Exercise » Which of the lines below include "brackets"? Each one should be copied out.
=== Section Start ===
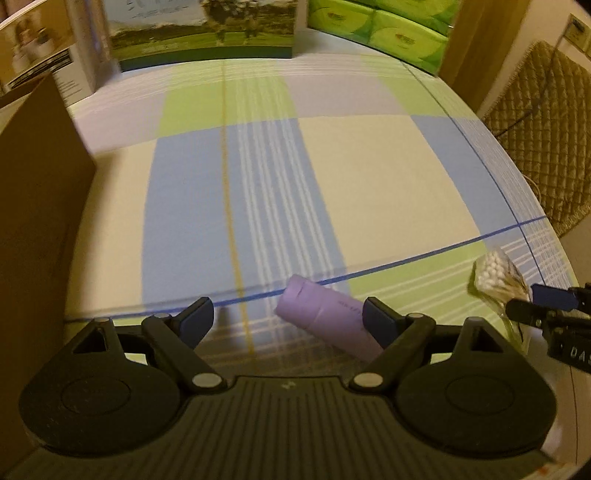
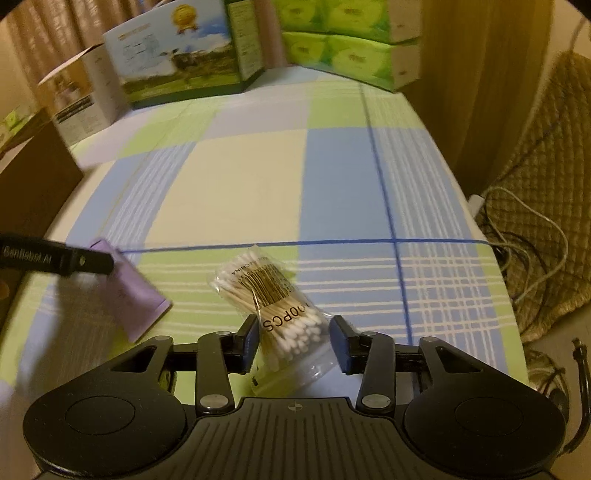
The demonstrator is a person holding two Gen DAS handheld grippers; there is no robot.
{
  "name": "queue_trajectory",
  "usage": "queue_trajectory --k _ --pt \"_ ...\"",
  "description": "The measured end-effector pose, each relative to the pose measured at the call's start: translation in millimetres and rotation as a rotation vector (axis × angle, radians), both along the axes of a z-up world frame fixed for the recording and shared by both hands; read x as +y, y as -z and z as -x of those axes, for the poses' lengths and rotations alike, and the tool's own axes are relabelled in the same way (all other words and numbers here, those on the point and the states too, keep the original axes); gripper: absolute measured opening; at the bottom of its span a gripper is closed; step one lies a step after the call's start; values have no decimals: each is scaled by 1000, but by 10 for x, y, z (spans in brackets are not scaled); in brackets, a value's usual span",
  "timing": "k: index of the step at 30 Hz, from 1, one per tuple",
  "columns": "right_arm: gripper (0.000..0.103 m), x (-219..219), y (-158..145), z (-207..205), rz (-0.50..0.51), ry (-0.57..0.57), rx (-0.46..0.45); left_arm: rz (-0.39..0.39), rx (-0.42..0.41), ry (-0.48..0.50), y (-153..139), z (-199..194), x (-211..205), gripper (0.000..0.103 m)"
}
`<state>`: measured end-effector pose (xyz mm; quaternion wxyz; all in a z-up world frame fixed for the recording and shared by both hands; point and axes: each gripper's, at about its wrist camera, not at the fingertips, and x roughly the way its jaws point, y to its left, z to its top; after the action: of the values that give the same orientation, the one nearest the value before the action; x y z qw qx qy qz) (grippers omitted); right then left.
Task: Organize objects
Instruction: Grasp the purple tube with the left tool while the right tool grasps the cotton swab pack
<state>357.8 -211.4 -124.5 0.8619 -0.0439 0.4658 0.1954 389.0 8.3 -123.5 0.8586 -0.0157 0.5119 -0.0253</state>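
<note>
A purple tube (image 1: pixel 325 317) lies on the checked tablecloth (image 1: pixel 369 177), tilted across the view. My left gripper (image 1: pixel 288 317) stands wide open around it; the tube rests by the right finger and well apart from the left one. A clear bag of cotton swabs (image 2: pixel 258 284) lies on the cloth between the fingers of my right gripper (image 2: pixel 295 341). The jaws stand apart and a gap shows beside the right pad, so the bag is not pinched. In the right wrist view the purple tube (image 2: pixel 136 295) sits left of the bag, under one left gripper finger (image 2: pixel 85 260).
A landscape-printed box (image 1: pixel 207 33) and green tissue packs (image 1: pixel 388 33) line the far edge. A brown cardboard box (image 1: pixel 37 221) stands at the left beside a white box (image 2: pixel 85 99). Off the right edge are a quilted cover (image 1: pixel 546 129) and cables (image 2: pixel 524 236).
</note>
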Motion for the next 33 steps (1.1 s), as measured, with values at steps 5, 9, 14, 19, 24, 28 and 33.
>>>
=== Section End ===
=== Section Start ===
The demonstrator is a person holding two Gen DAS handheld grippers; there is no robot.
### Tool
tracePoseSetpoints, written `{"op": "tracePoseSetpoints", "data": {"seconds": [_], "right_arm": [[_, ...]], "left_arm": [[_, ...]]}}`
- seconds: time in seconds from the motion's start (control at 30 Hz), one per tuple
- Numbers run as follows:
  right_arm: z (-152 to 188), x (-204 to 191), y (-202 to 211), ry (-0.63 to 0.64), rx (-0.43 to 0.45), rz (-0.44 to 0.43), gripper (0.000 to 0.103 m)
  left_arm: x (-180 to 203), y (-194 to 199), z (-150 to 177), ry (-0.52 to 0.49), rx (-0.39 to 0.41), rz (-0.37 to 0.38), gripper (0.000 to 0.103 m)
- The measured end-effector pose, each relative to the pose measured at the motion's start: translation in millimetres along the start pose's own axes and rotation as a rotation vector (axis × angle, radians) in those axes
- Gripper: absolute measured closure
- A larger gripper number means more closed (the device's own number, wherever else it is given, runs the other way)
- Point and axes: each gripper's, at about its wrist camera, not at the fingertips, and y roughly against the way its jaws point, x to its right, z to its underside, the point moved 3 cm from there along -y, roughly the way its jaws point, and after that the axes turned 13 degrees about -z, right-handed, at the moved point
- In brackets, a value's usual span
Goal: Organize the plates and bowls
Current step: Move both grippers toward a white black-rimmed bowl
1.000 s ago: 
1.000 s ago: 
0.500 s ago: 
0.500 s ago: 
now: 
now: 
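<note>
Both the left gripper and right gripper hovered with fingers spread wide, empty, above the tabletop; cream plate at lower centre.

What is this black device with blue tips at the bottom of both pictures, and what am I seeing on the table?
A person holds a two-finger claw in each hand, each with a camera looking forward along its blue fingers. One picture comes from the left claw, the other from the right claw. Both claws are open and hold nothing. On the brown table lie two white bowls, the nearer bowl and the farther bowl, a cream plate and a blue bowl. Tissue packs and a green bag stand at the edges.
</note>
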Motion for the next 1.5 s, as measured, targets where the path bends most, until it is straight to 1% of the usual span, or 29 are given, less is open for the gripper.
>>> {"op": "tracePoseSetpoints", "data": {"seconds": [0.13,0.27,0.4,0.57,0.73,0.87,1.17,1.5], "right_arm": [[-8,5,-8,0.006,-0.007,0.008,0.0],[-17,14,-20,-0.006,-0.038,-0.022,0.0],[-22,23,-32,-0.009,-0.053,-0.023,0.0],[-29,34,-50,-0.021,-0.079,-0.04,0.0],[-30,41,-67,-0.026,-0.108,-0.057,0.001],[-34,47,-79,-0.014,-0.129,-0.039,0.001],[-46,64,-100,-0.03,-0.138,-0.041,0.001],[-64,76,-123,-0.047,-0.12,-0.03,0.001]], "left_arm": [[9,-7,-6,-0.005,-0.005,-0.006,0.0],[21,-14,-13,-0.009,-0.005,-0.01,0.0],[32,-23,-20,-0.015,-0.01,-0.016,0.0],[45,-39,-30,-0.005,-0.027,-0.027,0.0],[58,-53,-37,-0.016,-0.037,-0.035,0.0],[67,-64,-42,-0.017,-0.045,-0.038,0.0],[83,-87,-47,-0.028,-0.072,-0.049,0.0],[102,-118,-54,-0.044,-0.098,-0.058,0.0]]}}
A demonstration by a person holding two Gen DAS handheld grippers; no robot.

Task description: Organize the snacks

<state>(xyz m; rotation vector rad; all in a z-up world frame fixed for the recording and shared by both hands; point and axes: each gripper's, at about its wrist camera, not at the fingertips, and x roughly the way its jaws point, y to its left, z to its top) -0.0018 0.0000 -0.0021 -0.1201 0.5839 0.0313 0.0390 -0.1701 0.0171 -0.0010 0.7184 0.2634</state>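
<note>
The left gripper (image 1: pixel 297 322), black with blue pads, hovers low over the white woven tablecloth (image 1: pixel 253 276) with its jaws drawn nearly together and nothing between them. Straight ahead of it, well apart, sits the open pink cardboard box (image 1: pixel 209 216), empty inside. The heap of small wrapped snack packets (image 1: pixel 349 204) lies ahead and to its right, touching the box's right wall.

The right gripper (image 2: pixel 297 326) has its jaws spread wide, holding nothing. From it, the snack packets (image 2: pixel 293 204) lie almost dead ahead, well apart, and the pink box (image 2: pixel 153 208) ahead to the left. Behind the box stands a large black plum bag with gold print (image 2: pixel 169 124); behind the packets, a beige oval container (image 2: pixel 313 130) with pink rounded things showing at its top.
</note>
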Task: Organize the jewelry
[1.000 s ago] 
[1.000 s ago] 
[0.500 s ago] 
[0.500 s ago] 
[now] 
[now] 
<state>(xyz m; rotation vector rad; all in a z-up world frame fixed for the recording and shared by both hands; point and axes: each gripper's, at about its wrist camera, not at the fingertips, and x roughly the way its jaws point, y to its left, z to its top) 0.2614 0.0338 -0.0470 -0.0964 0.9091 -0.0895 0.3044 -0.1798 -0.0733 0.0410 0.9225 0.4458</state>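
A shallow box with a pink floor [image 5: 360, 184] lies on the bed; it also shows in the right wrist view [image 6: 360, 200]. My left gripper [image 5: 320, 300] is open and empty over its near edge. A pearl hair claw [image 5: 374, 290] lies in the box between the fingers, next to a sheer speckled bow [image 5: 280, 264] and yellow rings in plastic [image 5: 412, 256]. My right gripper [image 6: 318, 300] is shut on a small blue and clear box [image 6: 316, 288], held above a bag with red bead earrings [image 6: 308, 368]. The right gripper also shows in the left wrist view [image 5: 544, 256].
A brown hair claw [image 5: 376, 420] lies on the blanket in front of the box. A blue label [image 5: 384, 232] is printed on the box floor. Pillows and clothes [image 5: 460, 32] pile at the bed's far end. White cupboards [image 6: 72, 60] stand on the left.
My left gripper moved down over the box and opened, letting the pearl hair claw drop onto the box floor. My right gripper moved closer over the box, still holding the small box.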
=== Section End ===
Exercise response »
  "description": "The measured end-effector pose, each relative to the pose measured at the call's start: translation in millimetres and rotation as a rotation vector (axis × angle, radians), both along the axes of a z-up world frame fixed for the recording and shared by both hands; read x as +y, y as -z and z as -x of those axes, for the poses' lengths and rotations alike, and the tool's own axes are relabelled in the same way (all other words and numbers here, those on the point and the states too, keep the original axes); gripper: absolute measured opening; at the bottom of its span a gripper is closed; step one lies a step after the call's start; values have no decimals: each is scaled by 1000, but by 10 for x, y, z (spans in brackets are not scaled); in brackets, a value's usual span",
- In brackets, a value's usual span

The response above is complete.